Saved data entries
'''

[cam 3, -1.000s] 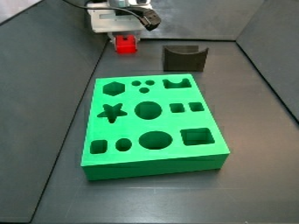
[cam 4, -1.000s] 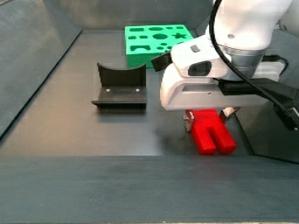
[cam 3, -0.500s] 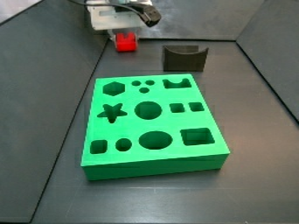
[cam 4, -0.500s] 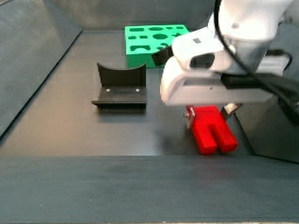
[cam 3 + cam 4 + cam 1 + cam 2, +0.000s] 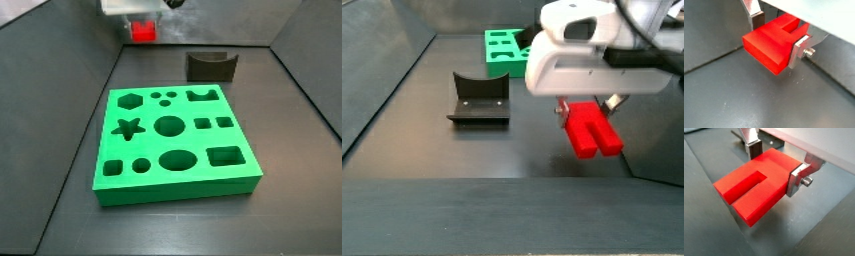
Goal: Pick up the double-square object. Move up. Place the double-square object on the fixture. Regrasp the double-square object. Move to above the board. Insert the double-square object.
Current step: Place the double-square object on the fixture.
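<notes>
**Q:** What have you got, and where is it?

**Me:** My claw (image 5: 774,162) is closed on the red piece (image 5: 753,185). Both wrist views show a silver finger (image 5: 799,49) pressed flat to each side of it. In a side view the piece (image 5: 591,134) hangs clear of the floor below my wrist, near the far corner of the bin, well apart from the fixture (image 5: 478,100) and the board (image 5: 174,136).

**Q:** So which step is this?

**Me:** I judge it the lift, with the carry to the fixture (image 5: 210,65) next.

**Q:** How do you do that well?

**Me:** I would rise straight, without swinging, since the fingers grip only the upper end of the piece (image 5: 771,42) and most of it hangs below them. A sideways jolt could pivot it between the pads. I would get it well clear of the floor before travelling sideways, then come down over the fixture's curved notch from above rather than sliding in from the side.

**Q:** Any risk?

**Me:** The fixture's upright wall. I would keep the hanging end above it until I am lined up.
</notes>
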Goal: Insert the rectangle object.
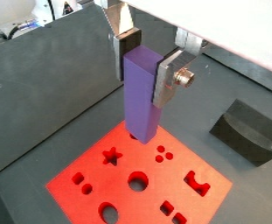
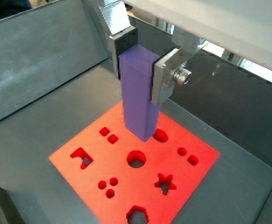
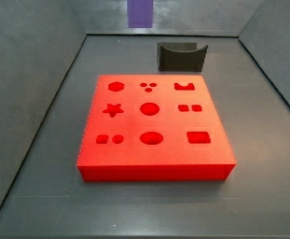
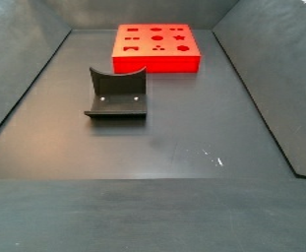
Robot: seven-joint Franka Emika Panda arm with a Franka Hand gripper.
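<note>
My gripper (image 1: 144,70) is shut on the rectangle object (image 1: 142,101), a long purple-blue bar held upright between the silver fingers; both show in both wrist views (image 2: 142,68) (image 2: 142,103). The bar hangs above the red block (image 1: 162,179) with shaped holes, its lower end over the block's edge region (image 2: 108,157). In a side view only the bar's lower end (image 3: 140,11) shows at the top edge, well above and behind the red block (image 3: 172,123). The gripper is out of both side views.
A dark grey curved holder (image 3: 180,56) stands on the floor beyond the red block and appears in a wrist view (image 1: 249,129) and a side view (image 4: 116,96). Grey sloping walls enclose the floor (image 4: 182,138). The red block lies at the far end (image 4: 155,64).
</note>
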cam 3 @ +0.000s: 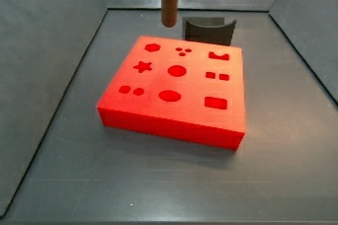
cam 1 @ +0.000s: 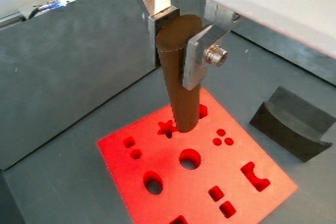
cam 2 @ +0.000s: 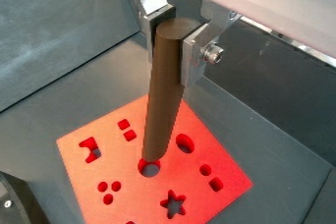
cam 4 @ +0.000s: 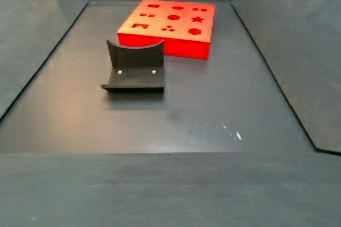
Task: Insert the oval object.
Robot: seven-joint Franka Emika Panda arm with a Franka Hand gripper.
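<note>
My gripper [cam 1: 178, 41] is shut on the top of the oval object [cam 1: 180, 81], a long brown peg that hangs upright between the silver fingers [cam 1: 198, 59]. It shows the same way in a wrist view [cam 2: 175, 36]. The peg [cam 2: 160, 90] hangs over the red block [cam 2: 118, 164] with shaped holes; its lower end is close above a round hole [cam 2: 151, 170]. In a side view the peg [cam 3: 169, 2] hangs above the far edge of the red block [cam 3: 192, 86], and the gripper is out of frame. Whether the tip touches the block I cannot tell.
A squat dark grey block with a curved notch [cam 3: 209, 29] stands on the floor just behind the red block, also in a side view [cam 4: 134, 67] and a wrist view [cam 1: 296, 120]. Grey walls [cam 3: 66, 61] enclose the floor on all sides.
</note>
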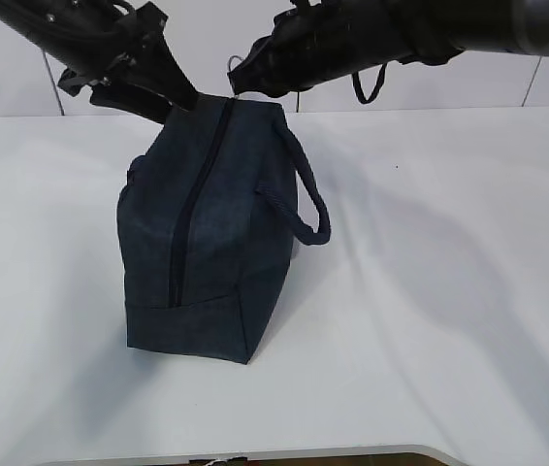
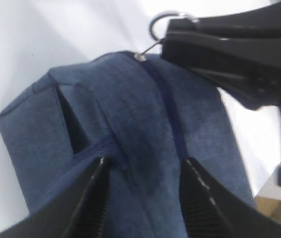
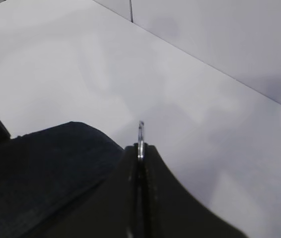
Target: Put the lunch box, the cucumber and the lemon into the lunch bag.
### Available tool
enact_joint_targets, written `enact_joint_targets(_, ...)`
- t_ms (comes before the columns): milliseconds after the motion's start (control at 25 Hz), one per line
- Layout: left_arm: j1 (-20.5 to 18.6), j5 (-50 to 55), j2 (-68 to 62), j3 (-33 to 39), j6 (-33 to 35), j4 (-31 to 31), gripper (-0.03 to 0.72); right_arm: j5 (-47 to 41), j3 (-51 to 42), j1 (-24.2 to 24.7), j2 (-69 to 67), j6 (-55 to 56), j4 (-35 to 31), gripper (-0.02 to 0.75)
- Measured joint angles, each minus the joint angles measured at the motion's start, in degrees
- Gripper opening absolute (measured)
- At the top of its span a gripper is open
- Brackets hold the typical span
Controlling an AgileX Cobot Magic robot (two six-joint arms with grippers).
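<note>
Here the white table (image 1: 449, 291) carries the lunch bag (image 1: 211, 233), right hand (image 3: 140, 148) clenched on its ring pull (image 3: 141, 134), left hand (image 2: 145, 171) grasping fabric.

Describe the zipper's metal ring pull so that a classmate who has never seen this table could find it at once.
On the white table stands a dark navy fabric lunch bag. Follow its closed zipper to the far end: the small silver metal ring pull sits there, pinched by the right gripper, the only shiny thing.
</note>
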State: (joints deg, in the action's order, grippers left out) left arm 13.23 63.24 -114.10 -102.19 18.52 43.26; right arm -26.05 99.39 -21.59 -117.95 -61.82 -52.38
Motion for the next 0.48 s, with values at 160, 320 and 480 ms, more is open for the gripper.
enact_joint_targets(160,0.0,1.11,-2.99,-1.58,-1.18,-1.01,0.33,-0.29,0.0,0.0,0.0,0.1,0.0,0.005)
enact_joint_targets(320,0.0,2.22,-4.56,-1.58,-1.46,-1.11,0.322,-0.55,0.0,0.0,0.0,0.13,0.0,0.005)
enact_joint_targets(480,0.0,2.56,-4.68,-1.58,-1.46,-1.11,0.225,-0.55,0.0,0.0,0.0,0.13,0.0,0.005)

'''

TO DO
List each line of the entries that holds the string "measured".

PROBLEM SOLUTION
- Measured joint angles, each minus the joint angles measured at the motion's start, in degrees
- Gripper opening absolute (measured)

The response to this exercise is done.